◆ Exercise objective
What comes back must be the data itself, retyped exactly.

==============================

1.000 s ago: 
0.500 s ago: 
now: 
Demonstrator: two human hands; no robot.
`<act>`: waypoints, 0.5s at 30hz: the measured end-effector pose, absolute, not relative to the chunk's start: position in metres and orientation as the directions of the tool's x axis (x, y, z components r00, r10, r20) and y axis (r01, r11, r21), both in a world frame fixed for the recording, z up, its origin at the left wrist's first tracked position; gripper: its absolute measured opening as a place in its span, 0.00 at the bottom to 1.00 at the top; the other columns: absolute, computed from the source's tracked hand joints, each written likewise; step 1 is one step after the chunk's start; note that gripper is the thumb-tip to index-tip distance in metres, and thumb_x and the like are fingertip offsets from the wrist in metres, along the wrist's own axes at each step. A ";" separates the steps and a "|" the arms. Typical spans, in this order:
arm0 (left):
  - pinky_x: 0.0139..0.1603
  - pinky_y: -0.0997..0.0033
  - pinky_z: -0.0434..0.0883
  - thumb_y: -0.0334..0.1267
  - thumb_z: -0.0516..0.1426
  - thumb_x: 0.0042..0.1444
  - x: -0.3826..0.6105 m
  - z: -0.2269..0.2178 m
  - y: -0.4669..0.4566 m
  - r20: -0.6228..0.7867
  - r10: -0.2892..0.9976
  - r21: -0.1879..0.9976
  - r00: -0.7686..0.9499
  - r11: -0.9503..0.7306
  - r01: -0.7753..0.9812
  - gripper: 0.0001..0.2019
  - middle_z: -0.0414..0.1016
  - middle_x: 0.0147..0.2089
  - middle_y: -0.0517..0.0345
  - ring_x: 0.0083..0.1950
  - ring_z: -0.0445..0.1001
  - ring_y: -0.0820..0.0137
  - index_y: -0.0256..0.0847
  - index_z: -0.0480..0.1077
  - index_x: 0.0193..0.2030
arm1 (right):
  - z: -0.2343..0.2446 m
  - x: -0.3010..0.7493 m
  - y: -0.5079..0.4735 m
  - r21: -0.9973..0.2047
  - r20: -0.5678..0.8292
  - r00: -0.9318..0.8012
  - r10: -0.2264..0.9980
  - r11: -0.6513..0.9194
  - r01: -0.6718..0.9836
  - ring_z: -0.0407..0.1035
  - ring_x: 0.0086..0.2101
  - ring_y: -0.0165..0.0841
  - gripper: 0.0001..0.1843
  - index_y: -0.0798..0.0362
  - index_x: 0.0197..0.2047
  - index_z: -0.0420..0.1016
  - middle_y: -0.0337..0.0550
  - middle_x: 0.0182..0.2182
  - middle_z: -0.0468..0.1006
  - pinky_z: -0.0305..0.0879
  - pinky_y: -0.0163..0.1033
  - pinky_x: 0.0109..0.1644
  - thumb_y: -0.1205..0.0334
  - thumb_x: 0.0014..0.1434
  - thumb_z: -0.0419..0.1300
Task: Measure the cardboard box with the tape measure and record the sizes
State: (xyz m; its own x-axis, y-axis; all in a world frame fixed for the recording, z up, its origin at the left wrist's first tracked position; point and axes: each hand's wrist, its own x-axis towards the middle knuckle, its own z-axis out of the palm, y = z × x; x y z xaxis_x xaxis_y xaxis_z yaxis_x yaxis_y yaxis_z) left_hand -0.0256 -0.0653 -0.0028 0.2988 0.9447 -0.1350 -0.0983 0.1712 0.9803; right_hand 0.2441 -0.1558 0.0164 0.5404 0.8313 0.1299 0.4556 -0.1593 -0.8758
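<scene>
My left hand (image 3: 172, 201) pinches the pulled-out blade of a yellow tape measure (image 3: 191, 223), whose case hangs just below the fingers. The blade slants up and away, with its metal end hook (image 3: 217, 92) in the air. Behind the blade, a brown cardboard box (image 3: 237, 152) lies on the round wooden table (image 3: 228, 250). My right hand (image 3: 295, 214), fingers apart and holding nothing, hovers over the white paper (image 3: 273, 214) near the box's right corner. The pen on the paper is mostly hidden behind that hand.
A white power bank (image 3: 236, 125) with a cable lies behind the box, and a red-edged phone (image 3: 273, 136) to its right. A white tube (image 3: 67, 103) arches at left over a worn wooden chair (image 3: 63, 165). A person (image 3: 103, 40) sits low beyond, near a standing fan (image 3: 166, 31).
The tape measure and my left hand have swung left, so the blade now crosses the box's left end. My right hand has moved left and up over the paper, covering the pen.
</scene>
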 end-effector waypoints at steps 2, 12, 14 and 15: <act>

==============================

◆ Response area
1.000 s ago: 
0.500 s ago: 
now: 
Demonstrator: two human hands; no robot.
`<act>`: waypoints, 0.5s at 30hz: the measured end-effector pose, absolute, not relative to the chunk's start: position in metres and orientation as the directions of the tool's x axis (x, y, z components r00, r10, r20) and y axis (r01, r11, r21), both in a world frame fixed for the recording, z up, its origin at the left wrist's first tracked position; gripper: its absolute measured opening as a place in its span, 0.00 at the bottom to 1.00 at the top; the other columns: absolute, computed from the source's tracked hand joints, each written likewise; step 1 is one step after the chunk's start; note that gripper is the thumb-tip to index-tip distance in metres, and thumb_x and the like are fingertip offsets from the wrist in metres, along the wrist's own axes at each step. A ";" separates the steps and a "|" the arms. Typical spans, in this order:
arm0 (left):
  - pinky_x: 0.0139..0.1603
  - pinky_y: -0.0997..0.0033
  - pinky_z: -0.0434..0.0883
  - thumb_y: -0.0334..0.1267
  - thumb_z: -0.0516..0.1426
  - thumb_x: 0.0042..0.1444
  - x: -0.3826..0.6105 m
  - z: -0.2269..0.2178 m
  - y: -0.4669..0.4566 m
  - r20: -0.6228..0.7867
  - r10: -0.2892..0.9976
  - r21: -0.1879..0.9976
  - r00: -0.7686..0.9499
  - r11: -0.9503..0.7306
  - r01: -0.7753..0.9812
  - gripper: 0.0001..0.2019
  - middle_z: -0.0414..0.1016
  - middle_x: 0.0147..0.2089
  - middle_y: -0.0517..0.0345
  - ring_x: 0.0083..0.1950
  - ring_z: -0.0445..0.1001
  - ring_y: -0.0820..0.0137
  - index_y: -0.0256..0.0847
  - index_z: -0.0480..0.1077
  - index_x: 0.0193..0.2030
arm1 (right):
  - z: -0.2343..0.2446 m
  - x: -0.3010..0.7493 m
  - y: -0.5079..0.4735 m
  - r21: -0.9973..0.2047
  - r20: -0.5678..0.8292
  - r00: -0.9318..0.8012
  - r10: -0.2264..0.9980
  - r11: -0.6513..0.9194
  - r01: -0.6718..0.9836
  - ring_z: -0.0407..0.1035
  - ring_x: 0.0086..0.2101
  - ring_y: -0.0165..0.0841
  - gripper: 0.0001..0.1843
  - index_y: -0.0798..0.0362
  - index_x: 0.0197..0.2047
  - index_z: -0.0420..0.1016
  - middle_y: -0.0337..0.0550
  - middle_x: 0.0182..0.2182
  - middle_z: -0.0468..0.1006
  - pinky_z: -0.0305..0.0879
  - pinky_y: -0.0163..0.1033
  - pinky_x: 0.0109..0.1644
  - thumb_y: -0.1205..0.0334
  - thumb_x: 0.0014..0.1434
  - thumb_z: -0.0419..0.1300
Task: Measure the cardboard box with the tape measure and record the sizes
State: (xyz m; its own x-axis, y-axis; all in a world frame fixed for the recording, z up, its origin at the left wrist's first tracked position; point and axes: each hand's wrist, its own x-axis towards the middle knuckle, its own z-axis out of the palm, y = z × x; x y z xaxis_x xaxis_y xaxis_z yaxis_x yaxis_y yaxis_z) left_hand -0.0256 -0.0653 -0.0028 0.2988 0.9447 -0.1350 -0.0983 0.1712 0.9803; right_hand 0.2441 -0.1558 0.0164 0.5404 0.8313 0.1299 0.4556 -0.1593 -0.8758
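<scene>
My left hand (image 3: 172, 201) pinches the pulled-out blade of a yellow tape measure (image 3: 191, 223), whose case hangs just below the fingers. The blade slants up and away, with its metal end hook (image 3: 217, 92) in the air. Behind the blade, a brown cardboard box (image 3: 237, 152) lies on the round wooden table (image 3: 228, 250). My right hand (image 3: 295, 214), fingers apart and holding nothing, hovers over the white paper (image 3: 273, 214) near the box's right corner. The pen on the paper is mostly hidden behind that hand.
A white power bank (image 3: 236, 125) with a cable lies behind the box, and a red-edged phone (image 3: 273, 136) to its right. A white tube (image 3: 67, 103) arches at left over a worn wooden chair (image 3: 63, 165). A person (image 3: 103, 40) sits low beyond, near a standing fan (image 3: 166, 31).
The tape measure and my left hand have swung left, so the blade now crosses the box's left end. My right hand has moved left and up over the paper, covering the pen.
</scene>
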 end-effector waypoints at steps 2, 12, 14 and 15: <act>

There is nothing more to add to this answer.